Ouve-me. Deixa-me falar-te da vida dos homens, os livres, os oprimidos, aqueles que têm tudo e aqueles que não têm nada. Pensa na sua dor e alegria, nas suas mágoas, conquistas, pensa no seu desejo de liberdade e no seu desejo de a encarcerar. Vê como eles agem, como eles pensam, como eles levam a sua vida pensando sempre no paraíso ou ansiando por um inferno que não pode ser pior que o inferno em que já vivem. Ouve as palavras inflamadas de quem luta, de quem vive, de quem trabalha, de quem morre, e ouve ainda o que dizem os velhos, os novos, os recém nascidos, os que ficaram por nascer e os que ficaram por morrer.

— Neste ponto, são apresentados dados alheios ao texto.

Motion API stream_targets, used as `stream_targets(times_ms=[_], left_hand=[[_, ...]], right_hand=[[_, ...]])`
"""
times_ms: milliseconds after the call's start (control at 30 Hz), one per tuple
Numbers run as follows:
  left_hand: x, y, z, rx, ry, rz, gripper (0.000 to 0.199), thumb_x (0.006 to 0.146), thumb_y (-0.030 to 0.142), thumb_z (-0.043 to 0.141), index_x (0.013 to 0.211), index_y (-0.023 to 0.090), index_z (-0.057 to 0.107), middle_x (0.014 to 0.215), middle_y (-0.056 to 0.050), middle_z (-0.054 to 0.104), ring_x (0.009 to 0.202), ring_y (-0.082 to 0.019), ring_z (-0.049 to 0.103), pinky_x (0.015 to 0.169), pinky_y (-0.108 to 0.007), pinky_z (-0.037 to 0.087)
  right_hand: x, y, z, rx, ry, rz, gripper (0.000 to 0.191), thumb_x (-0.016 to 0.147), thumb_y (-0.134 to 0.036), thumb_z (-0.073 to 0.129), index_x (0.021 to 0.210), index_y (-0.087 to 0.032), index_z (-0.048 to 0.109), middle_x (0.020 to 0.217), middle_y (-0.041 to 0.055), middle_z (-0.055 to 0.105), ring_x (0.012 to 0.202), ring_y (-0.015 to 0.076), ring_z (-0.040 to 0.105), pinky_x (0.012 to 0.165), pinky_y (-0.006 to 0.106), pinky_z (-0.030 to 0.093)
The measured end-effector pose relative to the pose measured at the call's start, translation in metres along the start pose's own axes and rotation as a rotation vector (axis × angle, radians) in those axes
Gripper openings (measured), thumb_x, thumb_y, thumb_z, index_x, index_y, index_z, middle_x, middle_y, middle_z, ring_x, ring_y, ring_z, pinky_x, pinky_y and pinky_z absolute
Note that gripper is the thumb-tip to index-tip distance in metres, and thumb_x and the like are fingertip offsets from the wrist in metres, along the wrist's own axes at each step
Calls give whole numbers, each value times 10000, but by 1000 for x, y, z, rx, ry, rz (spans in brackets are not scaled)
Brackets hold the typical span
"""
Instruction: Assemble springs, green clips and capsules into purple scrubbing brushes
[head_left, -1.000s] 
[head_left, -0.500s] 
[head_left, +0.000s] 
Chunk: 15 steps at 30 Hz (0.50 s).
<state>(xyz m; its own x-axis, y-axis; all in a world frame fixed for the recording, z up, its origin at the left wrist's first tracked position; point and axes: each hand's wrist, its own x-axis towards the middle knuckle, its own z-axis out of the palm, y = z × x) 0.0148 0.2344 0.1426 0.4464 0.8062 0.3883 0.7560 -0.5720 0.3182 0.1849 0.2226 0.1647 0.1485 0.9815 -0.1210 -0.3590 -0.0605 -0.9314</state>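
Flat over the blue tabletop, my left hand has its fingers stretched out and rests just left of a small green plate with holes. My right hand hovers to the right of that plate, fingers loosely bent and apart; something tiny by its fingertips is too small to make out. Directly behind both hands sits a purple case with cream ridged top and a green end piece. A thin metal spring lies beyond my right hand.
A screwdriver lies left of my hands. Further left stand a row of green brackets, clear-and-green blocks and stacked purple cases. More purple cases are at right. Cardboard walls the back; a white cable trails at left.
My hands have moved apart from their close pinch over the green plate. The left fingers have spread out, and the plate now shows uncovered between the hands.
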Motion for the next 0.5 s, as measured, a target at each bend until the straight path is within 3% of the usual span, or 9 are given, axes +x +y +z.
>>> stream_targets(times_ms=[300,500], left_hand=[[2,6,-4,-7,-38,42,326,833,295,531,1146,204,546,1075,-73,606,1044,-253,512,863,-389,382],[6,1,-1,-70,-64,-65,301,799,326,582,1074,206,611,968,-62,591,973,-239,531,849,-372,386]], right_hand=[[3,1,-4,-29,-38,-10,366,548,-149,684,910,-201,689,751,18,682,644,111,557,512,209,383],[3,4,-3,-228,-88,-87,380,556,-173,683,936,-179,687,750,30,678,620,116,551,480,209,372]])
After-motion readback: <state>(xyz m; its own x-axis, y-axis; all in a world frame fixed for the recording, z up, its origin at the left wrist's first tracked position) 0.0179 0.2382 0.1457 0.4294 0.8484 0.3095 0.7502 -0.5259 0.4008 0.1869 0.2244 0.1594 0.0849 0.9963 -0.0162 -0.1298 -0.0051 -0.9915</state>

E olha para o Muro. Descobre nas suas paredes de chumbo o significado e insignificância da alma humana, identifica nas suas pedras os fantasmas da estupidez humana, e percorre ainda a sua infinitez. O Muro é maior que toda a força, toda a alegria, toda a raiva... maior que o homem e que deus, maior mesmo que a morte. Aproxima-te e toca-lhe, deixa a tua alma ser desenhada a martelo e escopro. Sente os pregos que atravessam a tua mão. Grita de dor, deixa as paredes enegrecidas beberem a tua agonia. É o preço por conhecer o Muro. Tudo o que existe acaba aqui.

Oh how I wish the Universe would stop doing that

Abro a porta e acendo o cigarro. Parou de chover e metade do céu é cinzento e metade é azul. Estranho. É de noite. Nuvens. Correm por cima de mim. E eu fumo. Gotas. Ping. Ping. Caem do céu. Tocam os sinos de uma igreja ao longe. Param os sinos e toca o vento do mundo ao longe. Escuto. O mundo tão grande e tanto medo. Olho para o cigarro e penso na vida. Ping. Lembro-me da morte. O mundo persegue-nos e mata-nos como nós matamos as formigas no quintal. Embora o amemos. Fumo. A alma da humanidade que se esvai lentamente e que o universo puxa com prazer. Ping. As nuvens correm. Frio, agora. Começo a tremer. Frio lembra morte. Outra vez. Não. Apetece-me chorar. Por mim e pelos outros. Mas hoje não. Talvez um dia. Apago o cigarro (Ping) na poça de água. Água mata o fogo. Água do universo mata fogo do homem. Simples. Cruel. Universal. Fecho a porta e o mundo lá fora. Deito-me. Durmo. Talvez amanhã o mundo já não esteja lá. Ping.